His girlfriend Phyllis was another story. From the neck down, God had really been good to Phyllis. From the neck up, well, it suffices to say that she had a million-dollar body and a fifty-cent face. It was a very good thing indeed that Beau was a proto-type techno-geek, engineering-minded, guru. He was always infinitely more interested in what was going on inside of something than on its surface. Given this, Phyllis seemed the perfect match for him. She was a lot of fun to be with. And, along with the high-quality anatomical “equipment” she possessed, Phyllis also had the savvy and hormonal drive to know how to use what God had given her – and use it quite well. Beau always had a profoundly “satisfied” smile on his face the day after a night out with Phyllis. No one ever had to ask why.

Beau assured me that he was cool with my dating his sister. After all, I was his lead guitarist. We had a mutual respect that, while unspoken, was keenly evident. Beau said that he would be come by my house to pick me up about 6:00 PM, and that we would go together to get the girls.

What a guy!

Beau well understood what it would have done to this first-date ego for all three of them to have shown up together to pick me up dead last. For this concession, and for the other reasons aforementioned, to this day, Beauregard Hamilton is in my eyes, “the man!”

The rest of the week passed like a whirlwind. I don’t remember what I finally decided to wear. But, there will be no forgetting how Jaye looked when I finally saw her that fateful Saturday evening.
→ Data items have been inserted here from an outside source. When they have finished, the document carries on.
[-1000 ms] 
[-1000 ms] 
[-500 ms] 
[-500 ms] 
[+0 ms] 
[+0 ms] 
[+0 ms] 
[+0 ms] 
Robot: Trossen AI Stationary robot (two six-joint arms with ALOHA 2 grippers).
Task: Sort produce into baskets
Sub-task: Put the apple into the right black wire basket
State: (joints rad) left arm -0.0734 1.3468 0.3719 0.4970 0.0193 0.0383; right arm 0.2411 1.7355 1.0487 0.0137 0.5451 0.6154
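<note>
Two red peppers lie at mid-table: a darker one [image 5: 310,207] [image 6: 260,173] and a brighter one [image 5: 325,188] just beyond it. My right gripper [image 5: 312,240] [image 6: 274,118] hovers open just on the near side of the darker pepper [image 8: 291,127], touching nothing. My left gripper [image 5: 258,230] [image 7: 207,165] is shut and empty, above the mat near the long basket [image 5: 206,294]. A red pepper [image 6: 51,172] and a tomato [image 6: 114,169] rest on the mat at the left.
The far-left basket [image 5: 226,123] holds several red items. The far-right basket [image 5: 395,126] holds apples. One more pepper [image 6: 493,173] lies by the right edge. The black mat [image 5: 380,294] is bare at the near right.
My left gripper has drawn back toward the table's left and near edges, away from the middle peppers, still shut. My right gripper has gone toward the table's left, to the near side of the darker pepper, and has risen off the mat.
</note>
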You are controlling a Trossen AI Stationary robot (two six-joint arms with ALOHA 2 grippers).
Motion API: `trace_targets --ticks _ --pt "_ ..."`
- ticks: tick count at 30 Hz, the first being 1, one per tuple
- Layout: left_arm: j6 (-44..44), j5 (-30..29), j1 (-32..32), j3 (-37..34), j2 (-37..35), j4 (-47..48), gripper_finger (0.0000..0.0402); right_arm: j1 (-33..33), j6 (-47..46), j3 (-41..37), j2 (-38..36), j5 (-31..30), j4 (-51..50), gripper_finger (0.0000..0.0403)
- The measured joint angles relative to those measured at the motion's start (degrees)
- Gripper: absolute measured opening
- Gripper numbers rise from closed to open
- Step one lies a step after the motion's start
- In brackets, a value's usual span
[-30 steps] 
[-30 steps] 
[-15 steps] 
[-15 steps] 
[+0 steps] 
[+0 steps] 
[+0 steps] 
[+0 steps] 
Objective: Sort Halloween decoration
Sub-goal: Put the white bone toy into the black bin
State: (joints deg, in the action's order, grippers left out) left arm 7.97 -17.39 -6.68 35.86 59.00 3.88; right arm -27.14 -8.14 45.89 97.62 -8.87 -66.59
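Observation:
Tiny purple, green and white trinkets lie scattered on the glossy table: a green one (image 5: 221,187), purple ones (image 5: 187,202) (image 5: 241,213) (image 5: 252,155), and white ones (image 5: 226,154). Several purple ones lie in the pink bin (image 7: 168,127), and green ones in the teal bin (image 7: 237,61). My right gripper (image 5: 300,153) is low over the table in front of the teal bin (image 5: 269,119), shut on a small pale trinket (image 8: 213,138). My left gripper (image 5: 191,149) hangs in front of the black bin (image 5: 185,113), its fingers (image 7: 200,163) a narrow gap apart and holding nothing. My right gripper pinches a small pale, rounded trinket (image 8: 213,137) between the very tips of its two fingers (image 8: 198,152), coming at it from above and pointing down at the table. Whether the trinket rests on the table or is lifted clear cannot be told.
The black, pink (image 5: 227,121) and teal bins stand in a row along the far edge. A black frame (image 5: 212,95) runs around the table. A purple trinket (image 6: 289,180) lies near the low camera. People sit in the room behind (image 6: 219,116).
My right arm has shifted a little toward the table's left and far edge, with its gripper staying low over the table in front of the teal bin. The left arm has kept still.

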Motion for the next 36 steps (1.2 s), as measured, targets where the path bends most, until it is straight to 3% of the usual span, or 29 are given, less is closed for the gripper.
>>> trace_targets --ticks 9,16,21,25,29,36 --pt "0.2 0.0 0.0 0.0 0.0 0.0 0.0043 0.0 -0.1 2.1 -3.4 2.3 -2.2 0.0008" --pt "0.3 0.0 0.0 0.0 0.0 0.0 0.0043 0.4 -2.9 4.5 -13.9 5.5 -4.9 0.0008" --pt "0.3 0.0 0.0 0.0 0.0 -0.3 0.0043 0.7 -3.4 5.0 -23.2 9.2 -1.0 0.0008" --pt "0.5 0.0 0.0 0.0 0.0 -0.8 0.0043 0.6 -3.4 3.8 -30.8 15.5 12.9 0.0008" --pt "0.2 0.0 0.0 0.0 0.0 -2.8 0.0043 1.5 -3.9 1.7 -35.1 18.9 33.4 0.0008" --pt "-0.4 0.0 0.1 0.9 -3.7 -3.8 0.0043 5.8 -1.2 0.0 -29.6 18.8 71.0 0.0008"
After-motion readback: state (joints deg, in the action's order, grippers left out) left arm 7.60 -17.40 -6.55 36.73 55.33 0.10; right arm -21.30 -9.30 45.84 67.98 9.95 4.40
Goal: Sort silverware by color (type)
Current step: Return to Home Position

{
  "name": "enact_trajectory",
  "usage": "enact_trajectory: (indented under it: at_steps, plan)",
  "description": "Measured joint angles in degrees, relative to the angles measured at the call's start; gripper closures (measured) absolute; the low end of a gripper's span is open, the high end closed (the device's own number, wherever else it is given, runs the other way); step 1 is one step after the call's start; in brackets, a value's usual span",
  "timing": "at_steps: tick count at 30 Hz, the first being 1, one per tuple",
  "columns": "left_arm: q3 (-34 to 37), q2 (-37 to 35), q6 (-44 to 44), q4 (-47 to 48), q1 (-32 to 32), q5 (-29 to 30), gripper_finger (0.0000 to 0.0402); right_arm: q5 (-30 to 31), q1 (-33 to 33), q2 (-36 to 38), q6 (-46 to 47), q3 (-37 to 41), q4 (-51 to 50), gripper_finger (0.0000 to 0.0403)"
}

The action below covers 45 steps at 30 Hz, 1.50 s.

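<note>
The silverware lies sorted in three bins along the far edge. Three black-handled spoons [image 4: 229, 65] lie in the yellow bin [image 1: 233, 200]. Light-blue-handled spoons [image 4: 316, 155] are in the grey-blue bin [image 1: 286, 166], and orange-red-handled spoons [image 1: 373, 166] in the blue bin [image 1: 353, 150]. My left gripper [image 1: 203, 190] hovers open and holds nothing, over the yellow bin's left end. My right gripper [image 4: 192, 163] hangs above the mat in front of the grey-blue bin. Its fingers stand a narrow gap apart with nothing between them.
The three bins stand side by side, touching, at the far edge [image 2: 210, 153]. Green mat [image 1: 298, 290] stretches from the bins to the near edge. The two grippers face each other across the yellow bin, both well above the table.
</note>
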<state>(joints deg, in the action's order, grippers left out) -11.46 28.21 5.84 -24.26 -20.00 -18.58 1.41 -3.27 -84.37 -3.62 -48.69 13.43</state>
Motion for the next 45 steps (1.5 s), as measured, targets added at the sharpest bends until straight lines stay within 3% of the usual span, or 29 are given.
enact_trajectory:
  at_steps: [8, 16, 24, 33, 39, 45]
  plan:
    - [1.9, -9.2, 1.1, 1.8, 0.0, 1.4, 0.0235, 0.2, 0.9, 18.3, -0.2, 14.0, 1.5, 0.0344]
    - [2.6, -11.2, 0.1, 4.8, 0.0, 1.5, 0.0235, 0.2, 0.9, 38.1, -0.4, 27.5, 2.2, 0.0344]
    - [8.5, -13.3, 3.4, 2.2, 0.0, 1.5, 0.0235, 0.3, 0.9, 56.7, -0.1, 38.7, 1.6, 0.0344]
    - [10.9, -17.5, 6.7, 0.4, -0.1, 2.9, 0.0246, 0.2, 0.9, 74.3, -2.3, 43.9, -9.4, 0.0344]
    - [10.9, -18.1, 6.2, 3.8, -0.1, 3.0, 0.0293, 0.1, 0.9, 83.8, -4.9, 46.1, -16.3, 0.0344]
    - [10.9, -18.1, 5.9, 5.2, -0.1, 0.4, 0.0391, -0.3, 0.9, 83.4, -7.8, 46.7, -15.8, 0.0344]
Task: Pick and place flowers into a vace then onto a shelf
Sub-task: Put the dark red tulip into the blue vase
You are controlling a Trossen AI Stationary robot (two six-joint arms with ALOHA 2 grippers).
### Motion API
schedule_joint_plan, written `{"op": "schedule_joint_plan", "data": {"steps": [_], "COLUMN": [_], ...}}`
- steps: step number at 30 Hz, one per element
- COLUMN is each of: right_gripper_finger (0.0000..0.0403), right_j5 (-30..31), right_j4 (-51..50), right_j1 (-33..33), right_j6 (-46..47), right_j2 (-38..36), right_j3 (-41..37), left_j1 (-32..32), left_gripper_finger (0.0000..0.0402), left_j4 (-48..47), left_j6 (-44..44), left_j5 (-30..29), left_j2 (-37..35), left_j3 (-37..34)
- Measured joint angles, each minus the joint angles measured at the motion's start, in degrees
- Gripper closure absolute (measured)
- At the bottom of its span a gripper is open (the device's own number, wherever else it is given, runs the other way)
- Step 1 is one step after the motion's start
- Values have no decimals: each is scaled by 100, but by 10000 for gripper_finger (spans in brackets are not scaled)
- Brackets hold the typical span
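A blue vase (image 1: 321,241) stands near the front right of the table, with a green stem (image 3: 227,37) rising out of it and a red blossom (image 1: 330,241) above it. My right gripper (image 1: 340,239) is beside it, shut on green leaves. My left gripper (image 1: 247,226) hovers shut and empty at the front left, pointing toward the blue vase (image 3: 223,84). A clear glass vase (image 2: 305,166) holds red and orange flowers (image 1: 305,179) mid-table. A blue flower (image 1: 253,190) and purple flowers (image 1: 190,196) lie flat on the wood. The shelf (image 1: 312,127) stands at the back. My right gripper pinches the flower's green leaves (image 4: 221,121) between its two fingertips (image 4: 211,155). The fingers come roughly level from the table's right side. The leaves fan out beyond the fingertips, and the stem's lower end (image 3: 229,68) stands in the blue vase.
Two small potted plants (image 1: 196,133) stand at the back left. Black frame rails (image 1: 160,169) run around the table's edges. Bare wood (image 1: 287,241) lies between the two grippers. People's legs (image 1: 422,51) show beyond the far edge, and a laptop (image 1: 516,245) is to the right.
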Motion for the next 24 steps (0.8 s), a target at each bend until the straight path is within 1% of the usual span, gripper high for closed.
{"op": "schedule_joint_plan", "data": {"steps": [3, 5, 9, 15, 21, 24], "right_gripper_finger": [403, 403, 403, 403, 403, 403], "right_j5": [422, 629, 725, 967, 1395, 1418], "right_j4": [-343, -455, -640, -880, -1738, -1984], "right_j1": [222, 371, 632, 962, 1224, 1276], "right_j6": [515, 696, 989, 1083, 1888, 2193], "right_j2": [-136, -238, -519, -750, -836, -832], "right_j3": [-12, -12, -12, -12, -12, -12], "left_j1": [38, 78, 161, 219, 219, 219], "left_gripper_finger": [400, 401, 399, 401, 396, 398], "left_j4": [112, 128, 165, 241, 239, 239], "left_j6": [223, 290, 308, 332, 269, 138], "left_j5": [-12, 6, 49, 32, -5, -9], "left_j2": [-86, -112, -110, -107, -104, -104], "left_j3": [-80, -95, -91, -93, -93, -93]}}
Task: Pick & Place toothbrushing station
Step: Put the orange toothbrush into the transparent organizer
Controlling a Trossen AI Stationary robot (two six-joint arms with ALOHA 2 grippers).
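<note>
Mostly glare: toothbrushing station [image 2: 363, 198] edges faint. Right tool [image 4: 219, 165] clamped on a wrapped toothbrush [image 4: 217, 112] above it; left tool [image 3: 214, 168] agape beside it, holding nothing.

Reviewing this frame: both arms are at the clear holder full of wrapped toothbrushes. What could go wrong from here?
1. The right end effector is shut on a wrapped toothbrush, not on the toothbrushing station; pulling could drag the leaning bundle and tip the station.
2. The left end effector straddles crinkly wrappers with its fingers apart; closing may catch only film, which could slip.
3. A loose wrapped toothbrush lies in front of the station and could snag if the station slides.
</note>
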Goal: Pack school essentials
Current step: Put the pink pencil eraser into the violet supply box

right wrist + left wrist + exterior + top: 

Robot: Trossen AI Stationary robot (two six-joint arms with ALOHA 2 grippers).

God-given blonde hair, jade green eyes, a gorgeous face, and a petite female teenage body are a lethal combination. Jaye could have worn a Martha White Self-Rising Flour sack and it would have knocked any young man to his knees. She was a true beauty – both inside and out.

When we got to her house, Beau dropped me off and went to pick up Phyllis. Jaye’s Mom (whom I already knew from band practice – and who obviously loved me) answered the door and sat with me in the living room while Jaye put on the finishing touches. The fact that this writer had been in their house so many times previous to this helped relieve the normal nervousness and anxiety of such an experience. As it is with every first date, the few minutes I waited on Jaye in that living room were a bit like sitting in a dentist’s office with an old magazine in hand. One could only wish that the rest of a life’s span would pass so slowly.

While waiting on Jaye to appear and Beau to come back, Jaye’s mom excused herself to go into the kitchen and check on supper. The delectable smell of meat and vegetables filled that great old house on that memorable Saturday evening.

Jaye’s dad stuck his head in the door to say hello. He was greasy from head to toe, having been neck deep in a car repair out in the garage for most of that day. And, her younger brother, Hugh (our drummer) also came in to wish me luck for the evening. “Be careful,” he warned, “my sister can be a real wildcat!” Hugh was messing with me – but only to try and help calm my nerves. In many ways, being at their house was a lot like being at home.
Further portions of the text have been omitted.